> ACTION ITEM
Every line of the listing that holds the word "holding" should be returned.
━━━━━━━━━━━━━━━━
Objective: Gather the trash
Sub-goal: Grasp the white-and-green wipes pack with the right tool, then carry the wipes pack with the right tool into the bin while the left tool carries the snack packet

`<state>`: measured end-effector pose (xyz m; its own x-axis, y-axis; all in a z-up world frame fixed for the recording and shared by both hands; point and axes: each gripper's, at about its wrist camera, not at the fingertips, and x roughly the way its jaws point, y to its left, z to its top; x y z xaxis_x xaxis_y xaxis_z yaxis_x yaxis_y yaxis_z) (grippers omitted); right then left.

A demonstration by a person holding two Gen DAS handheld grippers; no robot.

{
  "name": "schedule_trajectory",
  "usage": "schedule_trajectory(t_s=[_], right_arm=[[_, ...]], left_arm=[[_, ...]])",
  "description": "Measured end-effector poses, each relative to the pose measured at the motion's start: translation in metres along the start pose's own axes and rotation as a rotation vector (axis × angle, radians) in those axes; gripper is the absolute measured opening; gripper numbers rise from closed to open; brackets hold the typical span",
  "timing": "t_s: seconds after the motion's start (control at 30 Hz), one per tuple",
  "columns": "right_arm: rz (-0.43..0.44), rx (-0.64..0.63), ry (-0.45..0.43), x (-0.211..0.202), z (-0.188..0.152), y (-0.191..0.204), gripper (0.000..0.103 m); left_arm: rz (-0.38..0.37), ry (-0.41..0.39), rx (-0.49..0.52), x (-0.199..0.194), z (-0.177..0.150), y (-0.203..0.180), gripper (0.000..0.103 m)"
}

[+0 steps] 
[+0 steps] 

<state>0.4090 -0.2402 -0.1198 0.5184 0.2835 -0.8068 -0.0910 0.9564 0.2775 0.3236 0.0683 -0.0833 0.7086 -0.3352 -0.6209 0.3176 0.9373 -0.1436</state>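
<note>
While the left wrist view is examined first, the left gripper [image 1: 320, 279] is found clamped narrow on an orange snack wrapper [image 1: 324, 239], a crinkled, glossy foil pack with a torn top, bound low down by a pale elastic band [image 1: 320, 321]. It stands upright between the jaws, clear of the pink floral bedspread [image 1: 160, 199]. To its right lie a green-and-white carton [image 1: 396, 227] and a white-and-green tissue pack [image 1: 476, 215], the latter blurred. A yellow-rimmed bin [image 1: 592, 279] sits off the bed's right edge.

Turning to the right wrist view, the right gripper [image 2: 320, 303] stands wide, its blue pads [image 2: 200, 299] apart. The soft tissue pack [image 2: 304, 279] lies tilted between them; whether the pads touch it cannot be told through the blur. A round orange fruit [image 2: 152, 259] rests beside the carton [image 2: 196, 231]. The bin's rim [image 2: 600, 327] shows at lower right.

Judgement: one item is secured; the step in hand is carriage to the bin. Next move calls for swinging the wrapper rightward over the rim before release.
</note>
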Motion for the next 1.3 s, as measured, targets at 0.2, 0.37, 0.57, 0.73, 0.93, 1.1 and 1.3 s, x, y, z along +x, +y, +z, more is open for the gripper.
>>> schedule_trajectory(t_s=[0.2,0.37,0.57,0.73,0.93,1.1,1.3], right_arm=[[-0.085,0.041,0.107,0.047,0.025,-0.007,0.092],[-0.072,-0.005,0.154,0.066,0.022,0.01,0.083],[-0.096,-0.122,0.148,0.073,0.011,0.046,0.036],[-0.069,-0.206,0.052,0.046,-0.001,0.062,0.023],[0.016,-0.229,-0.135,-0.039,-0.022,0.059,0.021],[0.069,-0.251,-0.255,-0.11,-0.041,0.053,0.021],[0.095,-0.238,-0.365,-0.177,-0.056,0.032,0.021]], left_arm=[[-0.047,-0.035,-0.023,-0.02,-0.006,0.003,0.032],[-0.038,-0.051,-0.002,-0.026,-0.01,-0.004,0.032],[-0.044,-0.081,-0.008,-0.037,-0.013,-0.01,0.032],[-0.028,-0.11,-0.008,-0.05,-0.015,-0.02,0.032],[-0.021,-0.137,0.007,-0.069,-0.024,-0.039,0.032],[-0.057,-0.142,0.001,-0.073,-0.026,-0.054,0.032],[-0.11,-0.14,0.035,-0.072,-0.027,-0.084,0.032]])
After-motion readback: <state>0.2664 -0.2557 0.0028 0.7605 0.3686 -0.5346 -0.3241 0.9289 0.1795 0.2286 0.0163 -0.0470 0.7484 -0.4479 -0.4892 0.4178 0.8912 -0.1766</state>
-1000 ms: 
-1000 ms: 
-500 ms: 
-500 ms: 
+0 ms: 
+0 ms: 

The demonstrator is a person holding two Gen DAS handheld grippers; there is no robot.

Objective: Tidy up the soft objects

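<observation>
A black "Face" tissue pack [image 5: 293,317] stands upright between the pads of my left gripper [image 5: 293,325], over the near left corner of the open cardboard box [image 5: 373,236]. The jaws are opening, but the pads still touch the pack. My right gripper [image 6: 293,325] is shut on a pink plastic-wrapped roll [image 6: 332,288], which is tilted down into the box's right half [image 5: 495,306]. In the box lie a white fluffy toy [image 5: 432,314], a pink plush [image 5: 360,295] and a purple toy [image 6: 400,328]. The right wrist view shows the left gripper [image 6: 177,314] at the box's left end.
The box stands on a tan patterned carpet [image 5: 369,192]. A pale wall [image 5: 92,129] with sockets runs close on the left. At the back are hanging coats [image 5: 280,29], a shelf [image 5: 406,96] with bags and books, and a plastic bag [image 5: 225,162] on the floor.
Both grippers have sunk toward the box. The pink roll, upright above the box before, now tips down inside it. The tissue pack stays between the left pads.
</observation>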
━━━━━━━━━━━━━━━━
> RESPONSE BOX
A demonstration by a person holding two Gen DAS handheld grippers; no robot.
The demonstrator is a person holding two Gen DAS handheld grippers; there is no robot.

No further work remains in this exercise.